15 taco shells
1 cup sour cream
2 Tbsp fresh lime juice
1/2 tsp ground cumin
6 boneless skinless chicken breasts, pounded to 1/2 inch thickness (about 3 pounds)
2 Tbsp Caribbean seasoning
1/4 cup vegetable oil, divided
2 cups shredded Monterey Jack and Cheddar cheese blend
Preheat oven to 350°.
Place taco shells on a rimmed baking sheet. Bake until heated, about 6-8 minutes.
In a small bowl, combine sour cream, lime juice, and cumin. Sprinkle chicken breasts evenly with seasoning.

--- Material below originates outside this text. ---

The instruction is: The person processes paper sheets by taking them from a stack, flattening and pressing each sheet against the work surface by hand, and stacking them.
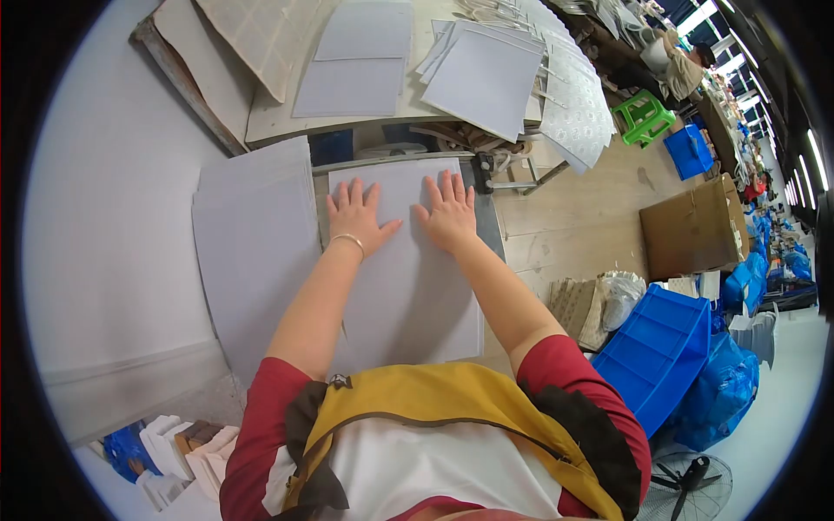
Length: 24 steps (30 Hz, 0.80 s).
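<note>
A large white sheet (408, 295) lies flat in front of me, its far edge near a metal bar. My left hand (356, 217) rests palm down on its upper left part, fingers spread, with a bracelet at the wrist. On the upper right part lies my right hand (447, 211), also flat with fingers apart. Neither hand grips anything. Left of the sheet is a stack of large white sheets (256, 243), close beside my left forearm. A dark clamp-like fitting (483, 171) sits at the bar's right end, just beyond my right hand.
Behind is a table (278, 126) bearing white sheets (360, 65) and white bags with handles (491, 74). To the right are a green stool (643, 117), a cardboard box (691, 227), a blue crate (651, 347) and a fan (691, 486). A person (682, 74) is in the far background.
</note>
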### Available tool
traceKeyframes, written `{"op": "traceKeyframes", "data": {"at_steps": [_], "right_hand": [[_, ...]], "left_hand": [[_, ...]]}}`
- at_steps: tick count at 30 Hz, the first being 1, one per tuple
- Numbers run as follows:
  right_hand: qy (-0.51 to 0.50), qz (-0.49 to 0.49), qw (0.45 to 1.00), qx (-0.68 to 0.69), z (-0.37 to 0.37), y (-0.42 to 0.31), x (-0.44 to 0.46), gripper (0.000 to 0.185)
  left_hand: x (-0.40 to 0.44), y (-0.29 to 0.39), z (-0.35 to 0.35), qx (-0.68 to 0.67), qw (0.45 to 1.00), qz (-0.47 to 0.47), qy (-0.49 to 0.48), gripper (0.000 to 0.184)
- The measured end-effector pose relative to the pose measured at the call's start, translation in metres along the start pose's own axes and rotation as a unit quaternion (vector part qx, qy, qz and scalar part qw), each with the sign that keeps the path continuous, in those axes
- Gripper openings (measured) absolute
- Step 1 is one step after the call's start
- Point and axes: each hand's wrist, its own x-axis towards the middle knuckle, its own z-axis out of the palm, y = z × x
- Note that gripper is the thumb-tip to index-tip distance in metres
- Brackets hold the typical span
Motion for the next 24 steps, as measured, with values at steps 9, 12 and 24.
{"op": "traceKeyframes", "data": {"at_steps": [9, 12, 24], "right_hand": [[-0.002, 0.012, 1.0, -0.01, -0.001, -0.002, -0.004, 0.068], [0.001, 0.005, 1.0, -0.002, -0.001, -0.008, 0.0, 0.068], [0.013, 0.016, 1.0, -0.001, -0.001, -0.012, -0.001, 0.07]], "left_hand": [[0.028, 0.01, 0.036, -0.024, 0.99, 0.128, 0.057, 0.063], [0.025, 0.005, 0.03, -0.015, 0.992, 0.118, 0.049, 0.064], [0.015, -0.027, 0.022, -0.03, 0.998, 0.007, 0.046, 0.08]]}}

In a large skillet, heat 2 Tbsp oil over medium heat. Add 3 chicken breasts, and cook until chicken is done (4-5 minutes) per side. Repeat procedure with remaining 2 Tbsp oil and 3 chicken breasts. Let stand for 10 minutes. Cut chicken into thin slices. Divide chicken evenly among taco shells. Top with shredded cheese and sour cream mixture. Garnish with lime wedges, fresh cilantro, if desired.
We also use jalapeno slaw to top the tacos, and we use Old El Paso stand n stuff taco shells and McCormick Perfect Pinch Caribbean Seasoning.